Below are records; how many of their lines hold the string "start"? Reply with nothing but the number.

Records from a data collection

◆ ◆ ◆ ◆

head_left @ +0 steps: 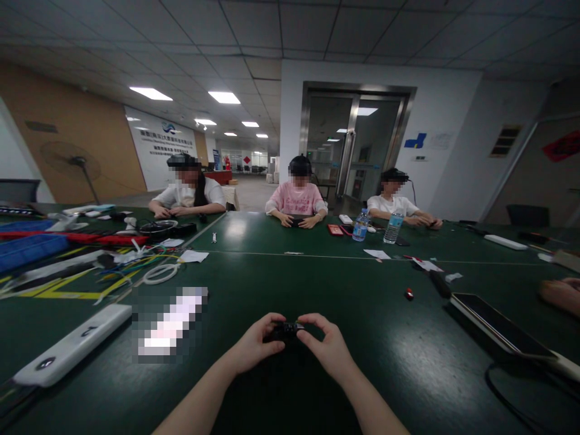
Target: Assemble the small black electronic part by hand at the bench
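Just above the near part of the dark green table (290, 284), a small black object (286, 330) sits between my two hands. Its kind is too small and dark to make out. My left hand (257, 343) pinches its left end between thumb and fingers. At the other end, the thumb and fingertips of my right hand (327, 344) close on it, by a lighter patch. Parts of the object are covered by my fingertips.
A white power strip (77, 344) and a blurred-out bright rectangle (174, 323) lie left. Cables (162, 273) and a blue tray (31, 252) are beyond. Right are a dark-screened device (498, 325), a red item (409, 293) and another person's hand (562, 296). Bottles (393, 228) and several people are across.
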A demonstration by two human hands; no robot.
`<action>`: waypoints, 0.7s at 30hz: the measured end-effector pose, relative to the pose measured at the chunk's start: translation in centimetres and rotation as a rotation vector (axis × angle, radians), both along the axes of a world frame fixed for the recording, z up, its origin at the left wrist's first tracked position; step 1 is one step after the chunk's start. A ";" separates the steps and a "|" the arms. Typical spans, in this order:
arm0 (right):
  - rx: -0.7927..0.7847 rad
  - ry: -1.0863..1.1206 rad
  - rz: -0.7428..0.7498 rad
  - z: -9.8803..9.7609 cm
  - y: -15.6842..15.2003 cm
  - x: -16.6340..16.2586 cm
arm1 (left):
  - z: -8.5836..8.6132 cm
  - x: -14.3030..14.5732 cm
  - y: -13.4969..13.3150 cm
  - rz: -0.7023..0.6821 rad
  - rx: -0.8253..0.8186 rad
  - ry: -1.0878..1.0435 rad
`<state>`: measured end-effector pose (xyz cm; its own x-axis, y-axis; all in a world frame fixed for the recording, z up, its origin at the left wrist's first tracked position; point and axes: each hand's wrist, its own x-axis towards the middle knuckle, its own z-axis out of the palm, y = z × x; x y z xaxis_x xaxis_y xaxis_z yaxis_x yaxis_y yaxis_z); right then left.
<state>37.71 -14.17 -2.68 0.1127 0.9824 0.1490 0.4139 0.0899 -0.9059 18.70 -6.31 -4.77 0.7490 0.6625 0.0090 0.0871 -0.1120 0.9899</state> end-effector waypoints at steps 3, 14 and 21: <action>0.002 -0.003 0.039 -0.2 0.0 -0.6 | -0.2 0.1 0.0 -0.008 0.009 -0.001; -0.028 -0.201 0.101 -0.9 0.5 -0.9 | -0.5 0.3 -0.1 0.011 0.041 0.045; -0.053 -0.310 0.128 -0.4 0.2 -0.9 | -0.7 0.4 0.0 -0.015 0.064 0.056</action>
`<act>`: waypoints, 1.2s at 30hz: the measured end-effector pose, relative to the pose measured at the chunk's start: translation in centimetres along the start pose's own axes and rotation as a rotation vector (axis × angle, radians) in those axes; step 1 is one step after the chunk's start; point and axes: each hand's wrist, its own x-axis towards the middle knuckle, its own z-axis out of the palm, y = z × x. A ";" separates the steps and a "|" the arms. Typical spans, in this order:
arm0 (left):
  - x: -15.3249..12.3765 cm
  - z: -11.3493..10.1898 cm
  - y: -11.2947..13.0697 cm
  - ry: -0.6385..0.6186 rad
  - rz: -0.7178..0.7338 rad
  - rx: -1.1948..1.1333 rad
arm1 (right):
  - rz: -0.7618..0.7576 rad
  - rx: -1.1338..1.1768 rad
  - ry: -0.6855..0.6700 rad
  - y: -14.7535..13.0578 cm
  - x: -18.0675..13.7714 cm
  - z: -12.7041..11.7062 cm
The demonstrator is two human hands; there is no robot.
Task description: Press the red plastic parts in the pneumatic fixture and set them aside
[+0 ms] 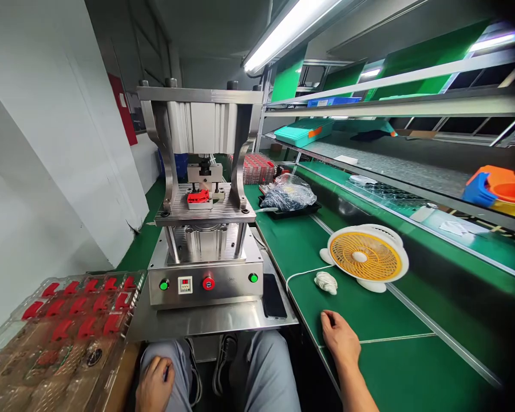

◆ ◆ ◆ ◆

▶ Response area
2